Your objective – What lines below contain the word "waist"? Please pull each one out.
****************************************
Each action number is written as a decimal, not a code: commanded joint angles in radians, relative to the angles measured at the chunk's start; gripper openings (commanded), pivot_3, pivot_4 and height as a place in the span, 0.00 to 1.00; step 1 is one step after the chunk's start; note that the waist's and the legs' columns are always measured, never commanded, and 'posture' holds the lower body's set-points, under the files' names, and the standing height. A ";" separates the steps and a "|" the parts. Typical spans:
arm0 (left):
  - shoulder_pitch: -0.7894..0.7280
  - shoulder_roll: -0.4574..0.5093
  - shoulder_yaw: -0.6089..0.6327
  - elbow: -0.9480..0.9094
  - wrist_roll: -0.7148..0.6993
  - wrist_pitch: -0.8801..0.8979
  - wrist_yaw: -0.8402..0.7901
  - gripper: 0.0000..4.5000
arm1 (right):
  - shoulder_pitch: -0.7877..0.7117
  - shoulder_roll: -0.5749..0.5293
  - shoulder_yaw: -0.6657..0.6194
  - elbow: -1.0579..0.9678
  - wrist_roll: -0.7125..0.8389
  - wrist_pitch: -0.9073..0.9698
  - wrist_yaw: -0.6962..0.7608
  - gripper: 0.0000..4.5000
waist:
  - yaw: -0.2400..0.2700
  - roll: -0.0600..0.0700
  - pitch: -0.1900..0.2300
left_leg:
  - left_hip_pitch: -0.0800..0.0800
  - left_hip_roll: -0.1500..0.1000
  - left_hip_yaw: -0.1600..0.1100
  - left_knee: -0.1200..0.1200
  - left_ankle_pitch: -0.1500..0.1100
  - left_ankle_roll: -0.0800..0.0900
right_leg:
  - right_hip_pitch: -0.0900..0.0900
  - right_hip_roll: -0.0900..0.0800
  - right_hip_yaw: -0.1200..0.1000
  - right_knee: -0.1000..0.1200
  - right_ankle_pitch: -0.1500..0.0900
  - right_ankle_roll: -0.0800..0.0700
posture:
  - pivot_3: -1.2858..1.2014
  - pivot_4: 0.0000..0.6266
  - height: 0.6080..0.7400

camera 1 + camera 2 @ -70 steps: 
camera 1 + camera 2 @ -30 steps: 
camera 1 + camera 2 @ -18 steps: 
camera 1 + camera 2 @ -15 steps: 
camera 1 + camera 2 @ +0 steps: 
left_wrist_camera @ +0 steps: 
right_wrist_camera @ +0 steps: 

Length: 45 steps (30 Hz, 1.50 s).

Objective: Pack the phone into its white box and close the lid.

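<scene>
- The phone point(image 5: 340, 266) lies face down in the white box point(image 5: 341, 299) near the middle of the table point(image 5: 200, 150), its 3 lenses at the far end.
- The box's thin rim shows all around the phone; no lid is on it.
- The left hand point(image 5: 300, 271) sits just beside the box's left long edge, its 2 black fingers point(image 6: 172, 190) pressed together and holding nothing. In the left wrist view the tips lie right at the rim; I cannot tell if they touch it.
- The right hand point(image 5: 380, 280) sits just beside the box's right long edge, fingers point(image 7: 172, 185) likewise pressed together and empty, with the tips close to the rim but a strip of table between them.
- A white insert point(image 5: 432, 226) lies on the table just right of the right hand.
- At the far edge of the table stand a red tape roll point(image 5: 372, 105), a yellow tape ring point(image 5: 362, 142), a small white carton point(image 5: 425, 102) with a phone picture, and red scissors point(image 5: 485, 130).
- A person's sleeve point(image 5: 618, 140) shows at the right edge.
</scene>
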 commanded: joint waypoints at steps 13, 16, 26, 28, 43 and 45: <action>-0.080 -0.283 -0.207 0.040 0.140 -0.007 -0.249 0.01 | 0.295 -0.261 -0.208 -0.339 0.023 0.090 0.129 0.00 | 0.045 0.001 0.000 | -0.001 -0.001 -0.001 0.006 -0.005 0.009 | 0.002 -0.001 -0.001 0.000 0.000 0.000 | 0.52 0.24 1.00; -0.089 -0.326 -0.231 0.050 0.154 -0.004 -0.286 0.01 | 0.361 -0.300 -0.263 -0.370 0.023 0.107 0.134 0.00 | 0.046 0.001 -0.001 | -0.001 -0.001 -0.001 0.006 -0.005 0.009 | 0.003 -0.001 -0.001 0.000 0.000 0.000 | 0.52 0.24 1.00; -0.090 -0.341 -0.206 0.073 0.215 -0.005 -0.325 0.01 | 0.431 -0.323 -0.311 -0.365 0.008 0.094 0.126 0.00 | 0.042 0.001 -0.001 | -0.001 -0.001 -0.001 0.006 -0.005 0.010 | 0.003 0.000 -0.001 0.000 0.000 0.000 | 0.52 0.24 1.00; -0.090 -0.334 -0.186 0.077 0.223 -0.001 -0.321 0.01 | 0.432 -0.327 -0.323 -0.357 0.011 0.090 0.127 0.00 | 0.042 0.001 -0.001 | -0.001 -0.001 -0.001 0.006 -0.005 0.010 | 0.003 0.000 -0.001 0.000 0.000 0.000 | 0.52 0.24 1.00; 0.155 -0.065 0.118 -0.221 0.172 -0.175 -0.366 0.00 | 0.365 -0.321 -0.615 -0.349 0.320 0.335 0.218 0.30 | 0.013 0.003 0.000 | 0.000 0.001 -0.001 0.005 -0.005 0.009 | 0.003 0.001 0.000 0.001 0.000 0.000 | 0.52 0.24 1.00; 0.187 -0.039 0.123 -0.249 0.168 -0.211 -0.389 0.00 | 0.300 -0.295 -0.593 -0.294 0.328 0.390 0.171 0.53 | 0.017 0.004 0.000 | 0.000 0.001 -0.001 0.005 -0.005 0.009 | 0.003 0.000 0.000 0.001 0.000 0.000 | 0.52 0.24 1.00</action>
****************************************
Output for this exercise –
Each action number is written as a decimal, not a code: commanded joint angles in radians, relative to the angles measured at the chunk's start; gripper openings (commanded), pivot_3, pivot_4 and height as a place in the span, 0.00 to 1.00; step 1 is one step after the chunk's start; note that the waist's and the legs' columns are always measured, never commanded, and 'posture' holds the lower body's set-points, under the files' names, and the standing height. A ";" separates the steps and a "|" the parts. Typical spans:
waist:

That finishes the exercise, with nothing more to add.